§ **Work item**: Your response should consist of the lines below, printed exactly.

§ **Supplied data**:
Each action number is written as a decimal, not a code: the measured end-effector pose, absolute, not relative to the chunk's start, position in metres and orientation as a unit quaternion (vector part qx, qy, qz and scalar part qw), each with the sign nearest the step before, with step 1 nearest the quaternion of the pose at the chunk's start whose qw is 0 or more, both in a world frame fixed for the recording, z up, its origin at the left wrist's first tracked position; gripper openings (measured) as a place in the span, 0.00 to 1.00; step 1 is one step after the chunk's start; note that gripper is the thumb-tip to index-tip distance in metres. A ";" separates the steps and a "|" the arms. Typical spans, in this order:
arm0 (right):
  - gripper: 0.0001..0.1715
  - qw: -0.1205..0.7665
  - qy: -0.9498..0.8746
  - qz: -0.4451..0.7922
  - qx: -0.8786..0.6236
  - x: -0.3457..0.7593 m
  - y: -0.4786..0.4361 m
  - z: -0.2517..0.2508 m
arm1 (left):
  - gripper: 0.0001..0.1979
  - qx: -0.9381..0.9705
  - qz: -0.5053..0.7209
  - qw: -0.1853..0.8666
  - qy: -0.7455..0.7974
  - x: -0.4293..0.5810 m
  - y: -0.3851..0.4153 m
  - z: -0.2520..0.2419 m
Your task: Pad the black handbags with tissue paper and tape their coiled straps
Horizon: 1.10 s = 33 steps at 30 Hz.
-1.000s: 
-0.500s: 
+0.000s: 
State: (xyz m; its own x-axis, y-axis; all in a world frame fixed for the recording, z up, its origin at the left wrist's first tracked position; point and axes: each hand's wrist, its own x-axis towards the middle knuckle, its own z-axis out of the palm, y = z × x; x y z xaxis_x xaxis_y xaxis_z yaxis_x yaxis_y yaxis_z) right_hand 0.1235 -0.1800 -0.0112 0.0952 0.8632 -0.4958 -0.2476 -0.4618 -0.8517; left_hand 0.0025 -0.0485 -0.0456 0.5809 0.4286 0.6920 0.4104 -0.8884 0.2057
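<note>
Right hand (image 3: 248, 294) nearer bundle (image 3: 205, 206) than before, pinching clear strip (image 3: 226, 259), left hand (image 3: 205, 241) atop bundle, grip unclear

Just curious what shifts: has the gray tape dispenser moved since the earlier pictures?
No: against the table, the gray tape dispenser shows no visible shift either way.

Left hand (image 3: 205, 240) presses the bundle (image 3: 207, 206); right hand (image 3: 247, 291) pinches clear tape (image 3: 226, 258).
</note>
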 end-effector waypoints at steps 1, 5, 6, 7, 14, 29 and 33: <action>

§ **Output**:
Each action number is written as a decimal, not a code: the measured end-effector pose, absolute, not relative to the chunk's start, position in metres and orientation as a unit quaternion (vector part qx, qy, qz and scalar part qw), each with the sign nearest the step before, with step 1 nearest the quaternion of the pose at the chunk's start whose qw is 0 or more, both in a world frame fixed for the recording, z up, its origin at the left wrist's first tracked position; gripper openings (measured) as a place in the span, 0.00 to 1.00; step 1 is one step after the chunk's start; note that gripper is the thumb-tip to index-tip distance in metres. A ";" separates the steps and a "|" the arms. Typical spans, in this order:
arm0 (right):
  - gripper: 0.0001..0.1715
  - qw: -0.1205..0.7665
  - qy: -0.9498..0.8746
  - qz: -0.4451..0.7922
  - qx: -0.8786..0.6236
  - x: -0.3457..0.7593 m
  - y: -0.4786..0.4361 m
  - z: -0.2517..0.2508 m
arm1 (left):
  - gripper: 0.0001..0.1979
  - qx: -0.9381..0.9705
  - qz: -0.5053..0.7209
  - qw: -0.1853..0.8666
  - qy: -0.7455..0.7974
  - x: -0.4293..0.5810 m
  - y: -0.3851..0.4153 m
  - z: -0.2520..0.2419 m
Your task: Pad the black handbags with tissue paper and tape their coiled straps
Horizon: 1.10 s = 33 steps at 30 Hz.
-1.000s: 
-0.500s: 
+0.000s: 
State: (xyz m; its own x-axis, y-axis; all in a world frame fixed for the recording, z up, its origin at the left wrist's first tracked position; point and axes: each hand's wrist, its own x-axis towards the middle knuckle, its own z-axis out of the palm, y = z × x; x y z xaxis_x xaxis_y xaxis_z yaxis_x yaxis_y yaxis_z) right_hand 0.1235 -0.1800 -0.0112 0.0952 0.8632 -0.4958 -0.2476 -0.4618 -0.8517; left_hand 0.0025 -0.0485 -0.0456 0.5809 0.4286 0.6920 0.4104 -0.8884 0.2057
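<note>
Right hand (image 3: 248, 294) nearer bundle (image 3: 205, 206) than before, pinching clear strip (image 3: 226, 259), left hand (image 3: 205, 241) atop bundle, grip unclear

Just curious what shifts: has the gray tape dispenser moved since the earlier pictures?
No: against the table, the gray tape dispenser shows no visible shift either way.

Left hand (image 3: 205, 240) presses the bundle (image 3: 207, 206); right hand (image 3: 247, 291) pinches clear tape (image 3: 226, 258).
</note>
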 end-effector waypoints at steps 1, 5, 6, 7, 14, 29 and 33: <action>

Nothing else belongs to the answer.